Repeat the data that follows exactly, starting at the line with "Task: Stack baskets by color" and ending at the line with "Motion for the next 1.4", and leave out every picture.

Stored data:
********************
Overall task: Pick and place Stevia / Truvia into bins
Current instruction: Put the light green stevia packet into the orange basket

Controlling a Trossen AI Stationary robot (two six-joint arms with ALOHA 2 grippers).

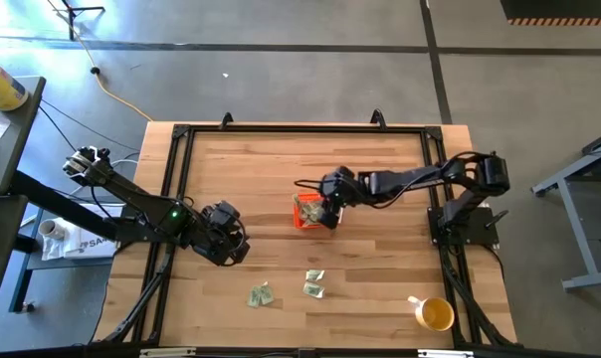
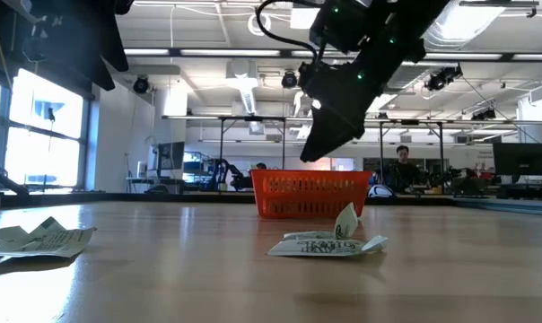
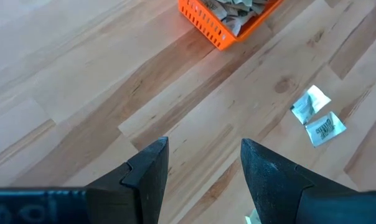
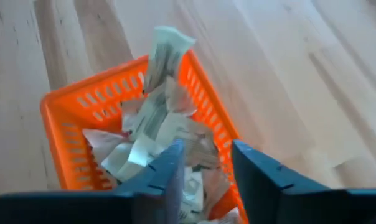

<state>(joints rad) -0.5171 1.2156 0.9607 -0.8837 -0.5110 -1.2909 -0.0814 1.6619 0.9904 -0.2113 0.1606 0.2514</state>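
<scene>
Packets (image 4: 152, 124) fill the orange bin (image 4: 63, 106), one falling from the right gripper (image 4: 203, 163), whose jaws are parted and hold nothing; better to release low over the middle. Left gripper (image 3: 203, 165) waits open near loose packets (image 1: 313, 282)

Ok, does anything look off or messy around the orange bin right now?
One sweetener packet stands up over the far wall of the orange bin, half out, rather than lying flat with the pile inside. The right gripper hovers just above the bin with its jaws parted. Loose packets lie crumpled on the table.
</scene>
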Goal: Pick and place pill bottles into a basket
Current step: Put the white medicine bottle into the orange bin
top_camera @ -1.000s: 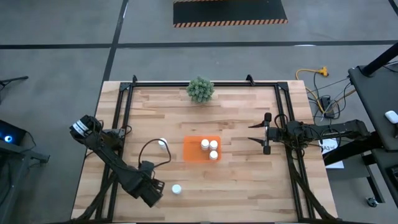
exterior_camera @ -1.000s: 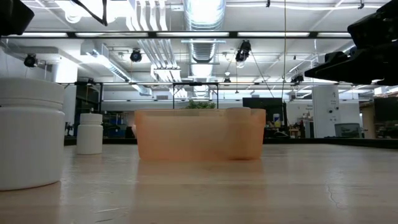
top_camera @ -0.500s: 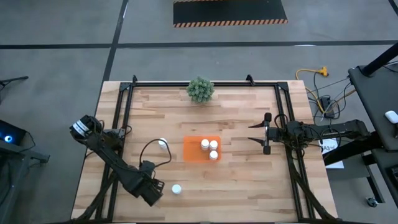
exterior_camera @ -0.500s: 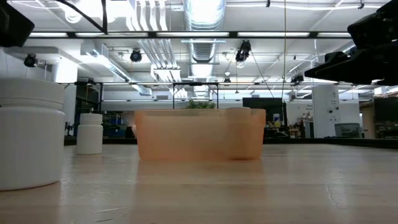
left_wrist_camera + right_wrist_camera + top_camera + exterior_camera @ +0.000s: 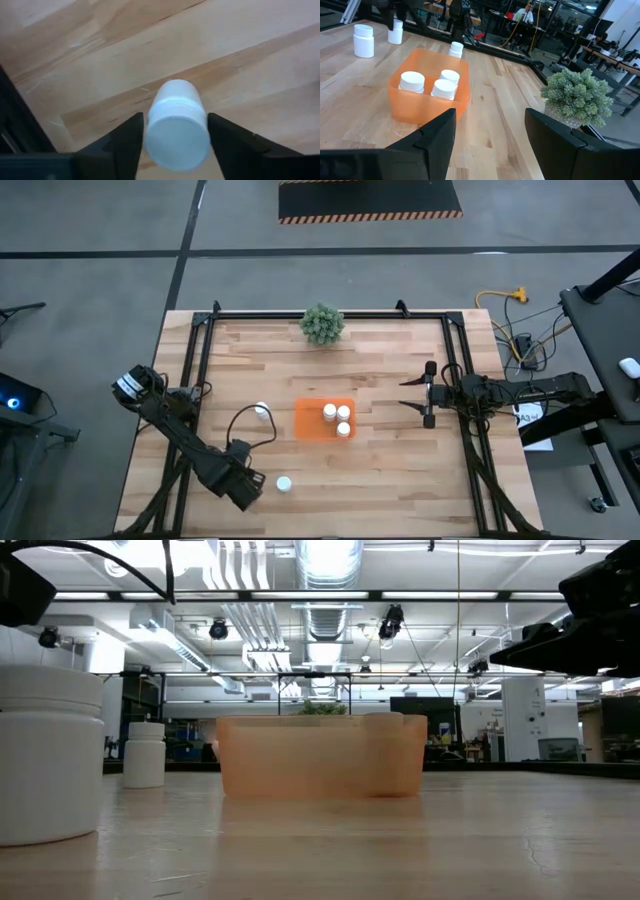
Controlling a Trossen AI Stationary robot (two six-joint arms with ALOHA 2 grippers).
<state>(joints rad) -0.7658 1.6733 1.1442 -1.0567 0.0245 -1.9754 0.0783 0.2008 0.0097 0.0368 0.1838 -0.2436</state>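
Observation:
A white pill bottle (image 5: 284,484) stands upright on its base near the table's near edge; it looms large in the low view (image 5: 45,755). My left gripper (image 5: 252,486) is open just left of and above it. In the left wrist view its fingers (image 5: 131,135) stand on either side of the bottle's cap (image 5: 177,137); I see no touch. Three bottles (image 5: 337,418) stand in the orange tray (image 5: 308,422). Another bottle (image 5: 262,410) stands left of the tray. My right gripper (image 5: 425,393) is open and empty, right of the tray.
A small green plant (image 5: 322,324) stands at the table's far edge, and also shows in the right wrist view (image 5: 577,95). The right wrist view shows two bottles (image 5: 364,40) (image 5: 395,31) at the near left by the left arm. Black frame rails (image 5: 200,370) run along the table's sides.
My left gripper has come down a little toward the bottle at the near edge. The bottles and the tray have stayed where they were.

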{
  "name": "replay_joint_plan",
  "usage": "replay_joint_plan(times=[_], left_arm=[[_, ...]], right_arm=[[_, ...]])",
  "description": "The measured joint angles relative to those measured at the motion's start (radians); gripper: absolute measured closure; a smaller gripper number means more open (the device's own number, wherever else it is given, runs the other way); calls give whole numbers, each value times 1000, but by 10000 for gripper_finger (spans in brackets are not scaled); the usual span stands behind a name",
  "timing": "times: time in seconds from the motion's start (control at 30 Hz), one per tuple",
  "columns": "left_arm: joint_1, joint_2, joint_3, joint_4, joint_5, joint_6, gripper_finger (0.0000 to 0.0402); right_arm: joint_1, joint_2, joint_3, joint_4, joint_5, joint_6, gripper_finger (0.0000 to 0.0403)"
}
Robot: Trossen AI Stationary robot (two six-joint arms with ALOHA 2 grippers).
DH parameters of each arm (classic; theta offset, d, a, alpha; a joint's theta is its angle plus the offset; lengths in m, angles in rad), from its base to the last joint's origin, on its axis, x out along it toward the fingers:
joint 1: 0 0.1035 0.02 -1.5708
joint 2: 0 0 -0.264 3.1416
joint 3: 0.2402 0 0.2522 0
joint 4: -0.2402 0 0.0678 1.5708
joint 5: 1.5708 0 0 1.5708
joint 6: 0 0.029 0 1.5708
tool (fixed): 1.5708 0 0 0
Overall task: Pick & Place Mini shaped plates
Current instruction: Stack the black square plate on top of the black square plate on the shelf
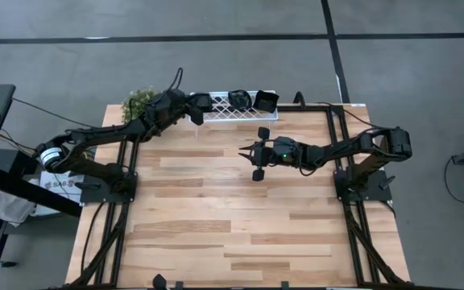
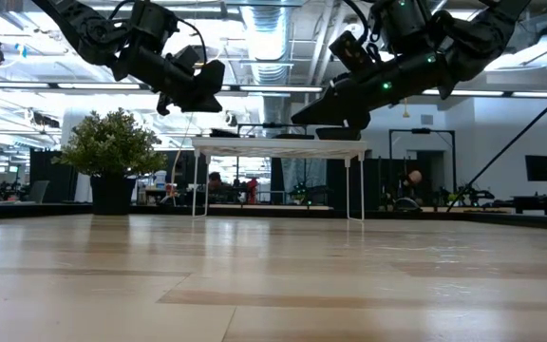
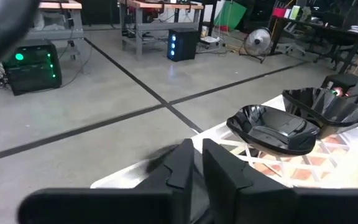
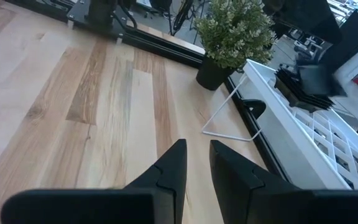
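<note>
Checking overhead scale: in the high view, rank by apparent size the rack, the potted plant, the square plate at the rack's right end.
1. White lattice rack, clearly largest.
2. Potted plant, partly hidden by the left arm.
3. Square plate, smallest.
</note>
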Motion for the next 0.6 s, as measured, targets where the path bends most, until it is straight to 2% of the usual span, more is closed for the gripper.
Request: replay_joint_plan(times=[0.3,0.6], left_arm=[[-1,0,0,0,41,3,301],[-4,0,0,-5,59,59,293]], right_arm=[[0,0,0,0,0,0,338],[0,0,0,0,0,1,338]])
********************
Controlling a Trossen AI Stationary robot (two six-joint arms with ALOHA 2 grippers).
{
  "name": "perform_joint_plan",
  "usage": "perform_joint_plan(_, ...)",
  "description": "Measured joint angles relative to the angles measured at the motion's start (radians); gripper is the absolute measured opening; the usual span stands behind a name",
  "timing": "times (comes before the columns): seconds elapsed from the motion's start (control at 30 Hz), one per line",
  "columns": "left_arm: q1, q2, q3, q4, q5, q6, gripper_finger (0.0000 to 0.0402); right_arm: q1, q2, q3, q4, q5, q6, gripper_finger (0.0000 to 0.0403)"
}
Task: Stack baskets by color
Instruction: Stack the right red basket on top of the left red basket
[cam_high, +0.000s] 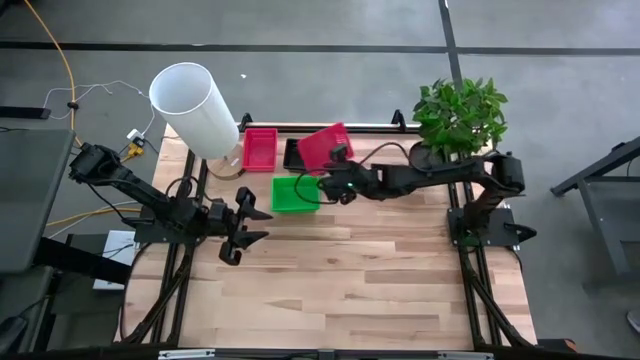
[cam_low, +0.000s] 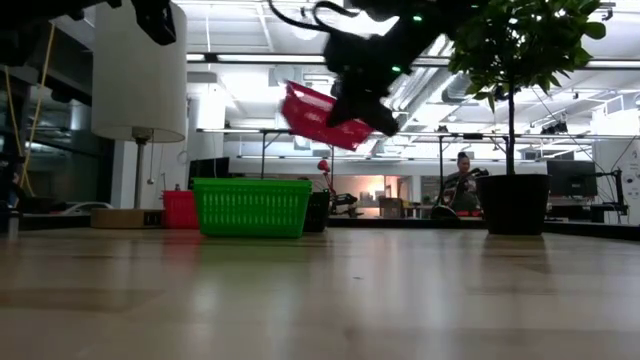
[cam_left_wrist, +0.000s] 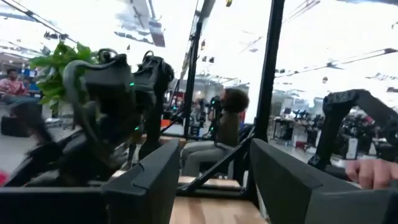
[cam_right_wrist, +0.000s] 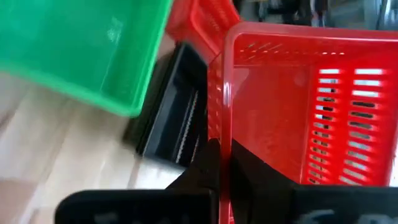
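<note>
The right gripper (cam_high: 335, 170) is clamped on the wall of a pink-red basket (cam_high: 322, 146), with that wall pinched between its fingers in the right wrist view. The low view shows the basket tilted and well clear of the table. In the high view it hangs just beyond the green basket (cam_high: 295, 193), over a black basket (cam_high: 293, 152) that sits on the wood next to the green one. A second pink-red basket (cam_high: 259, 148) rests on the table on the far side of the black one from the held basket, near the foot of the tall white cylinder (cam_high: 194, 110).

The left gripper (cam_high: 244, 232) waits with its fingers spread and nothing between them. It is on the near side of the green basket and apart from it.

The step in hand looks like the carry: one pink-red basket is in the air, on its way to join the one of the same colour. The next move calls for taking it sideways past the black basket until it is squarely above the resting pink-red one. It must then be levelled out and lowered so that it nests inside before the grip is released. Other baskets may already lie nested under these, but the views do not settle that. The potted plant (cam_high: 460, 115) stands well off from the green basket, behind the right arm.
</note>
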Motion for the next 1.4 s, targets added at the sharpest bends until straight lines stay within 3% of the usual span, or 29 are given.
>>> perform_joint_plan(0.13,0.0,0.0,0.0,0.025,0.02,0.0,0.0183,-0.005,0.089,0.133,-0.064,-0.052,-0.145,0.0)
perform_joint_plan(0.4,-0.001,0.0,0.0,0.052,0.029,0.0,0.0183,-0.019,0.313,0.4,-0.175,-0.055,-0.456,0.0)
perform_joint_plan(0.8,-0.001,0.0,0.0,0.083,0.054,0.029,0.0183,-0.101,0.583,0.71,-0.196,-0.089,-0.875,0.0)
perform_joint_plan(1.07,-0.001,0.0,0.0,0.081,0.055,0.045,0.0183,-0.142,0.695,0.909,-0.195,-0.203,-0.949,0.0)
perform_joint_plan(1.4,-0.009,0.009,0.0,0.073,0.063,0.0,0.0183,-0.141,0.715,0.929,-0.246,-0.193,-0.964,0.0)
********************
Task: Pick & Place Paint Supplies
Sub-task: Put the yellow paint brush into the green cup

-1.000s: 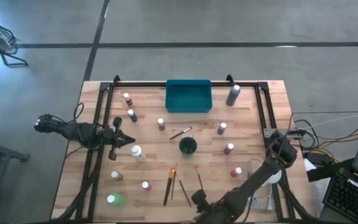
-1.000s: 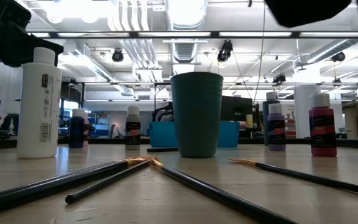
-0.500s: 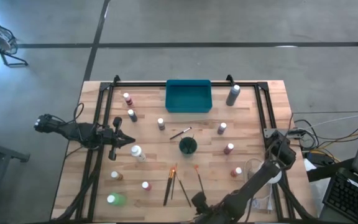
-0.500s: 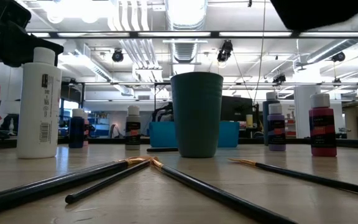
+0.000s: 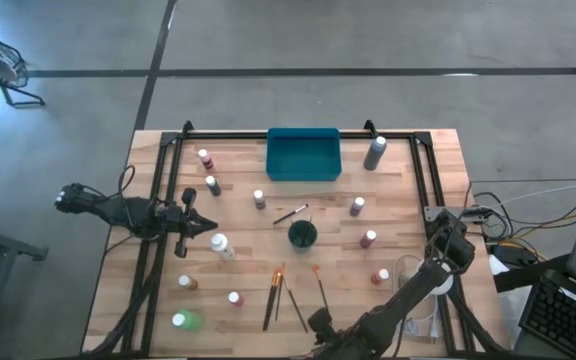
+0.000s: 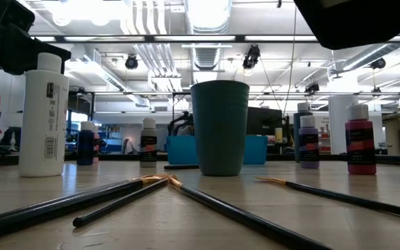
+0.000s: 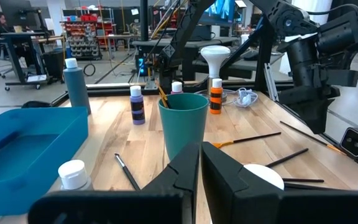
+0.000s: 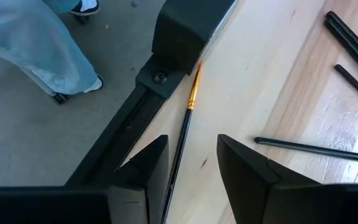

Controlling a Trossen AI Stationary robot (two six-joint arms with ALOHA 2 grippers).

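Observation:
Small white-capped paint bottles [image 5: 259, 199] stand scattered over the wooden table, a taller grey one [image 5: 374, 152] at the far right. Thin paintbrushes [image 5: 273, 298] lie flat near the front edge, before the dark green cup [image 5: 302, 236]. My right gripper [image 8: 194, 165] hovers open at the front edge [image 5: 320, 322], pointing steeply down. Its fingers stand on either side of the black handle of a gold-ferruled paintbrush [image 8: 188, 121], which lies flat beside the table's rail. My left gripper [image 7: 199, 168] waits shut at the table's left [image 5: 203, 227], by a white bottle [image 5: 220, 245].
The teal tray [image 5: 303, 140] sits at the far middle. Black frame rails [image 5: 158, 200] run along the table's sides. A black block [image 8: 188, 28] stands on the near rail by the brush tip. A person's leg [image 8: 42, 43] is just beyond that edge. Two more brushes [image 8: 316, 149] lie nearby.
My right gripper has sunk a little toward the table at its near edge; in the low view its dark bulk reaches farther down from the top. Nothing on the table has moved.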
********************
◆ EXERCISE RESPONSE:
Task: Stack baskets by color
Instruction: Stack the right red basket on top of the left red basket
[cam_high, +0.000s] 
[cam_low, +0.000s] 
[cam_left_wrist, +0.000s] 
[cam_right_wrist, +0.000s] 
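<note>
The right gripper (cam_high: 335, 170) is clamped on the wall of a pink-red basket (cam_high: 322, 146), with that wall pinched between its fingers in the right wrist view. The low view shows the basket tilted and well clear of the table. In the high view it hangs just beyond the green basket (cam_high: 295, 193), over a black basket (cam_high: 293, 152) that sits on the wood next to the green one. A second pink-red basket (cam_high: 259, 148) rests on the table on the far side of the black one from the held basket, near the foot of the tall white cylinder (cam_high: 194, 110).

The left gripper (cam_high: 244, 232) waits with its fingers spread and nothing between them. It is on the near side of the green basket and apart from it.

The step in hand looks like the carry: one pink-red basket is in the air, on its way to join the one of the same colour. The next move calls for taking it sideways past the black basket until it is squarely above the resting pink-red one. It must then be levelled out and lowered so that it nests inside before the grip is released. Other baskets may already lie nested under these, but the views do not settle that. The potted plant (cam_high: 460, 115) stands well off from the green basket, behind the right arm.
</note>
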Motion for the next 1.4 s, targets added at the sharpest bends until straight lines stay within 3% of the usual span, or 29 are given.

The exercise asks for nothing more.